WORK TASK — Everything in the listing below should be written out again exactly, except the pictures.

SOURCE DATA —

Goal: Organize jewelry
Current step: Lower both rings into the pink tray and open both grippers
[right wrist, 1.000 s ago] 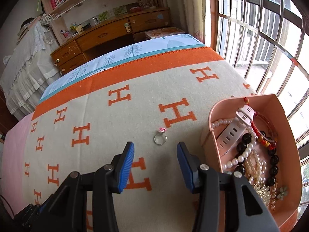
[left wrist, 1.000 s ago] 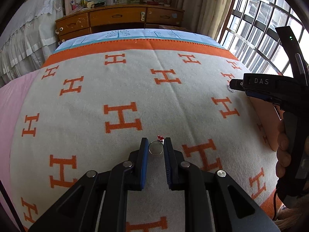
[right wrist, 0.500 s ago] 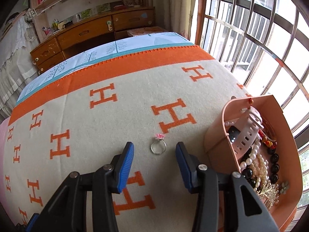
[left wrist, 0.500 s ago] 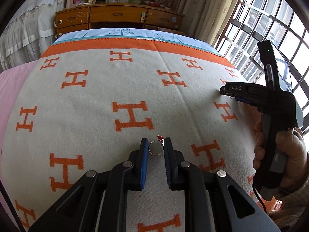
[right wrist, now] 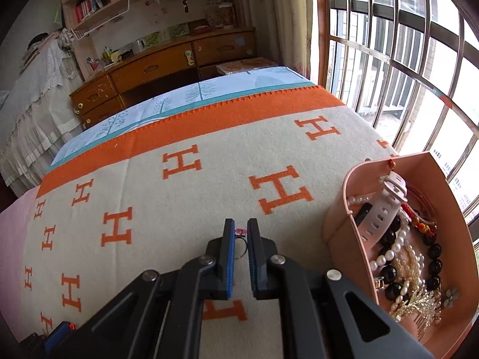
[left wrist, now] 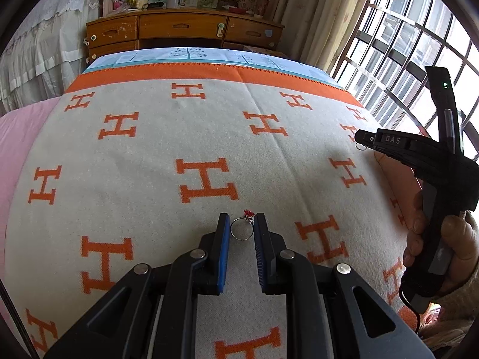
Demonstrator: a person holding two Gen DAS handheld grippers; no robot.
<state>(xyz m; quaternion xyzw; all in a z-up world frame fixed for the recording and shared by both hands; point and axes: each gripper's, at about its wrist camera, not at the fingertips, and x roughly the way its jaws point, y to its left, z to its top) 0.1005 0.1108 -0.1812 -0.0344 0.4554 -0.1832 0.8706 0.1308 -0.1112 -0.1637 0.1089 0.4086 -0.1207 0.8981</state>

WRITTEN ANSWER —
Goal: Organize jewelry
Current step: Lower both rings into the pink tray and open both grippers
[right wrist, 1.000 s ago] 
[left wrist, 1.000 s ago] 
[right wrist, 0.500 s ago] 
[left wrist, 0.500 s ago] 
[right wrist, now] 
[left wrist, now] 
Demonstrator: a person holding two Gen DAS handheld grippers; no robot.
<state>(xyz m; quaternion xyzw; all in a z-up world frame fixed for the recording and shared by both hands; point and axes: each gripper's, at about its wrist camera, not at the fingertips, and x roughly the way its jaws point, y to its left, z to its top) 0.1005 0.1108 -0.1812 -0.0344 0.4554 -0.1832 0.8706 0.1308 -0.1112 -0.1637 0.1089 0.4086 -0.1207 0.8981</state>

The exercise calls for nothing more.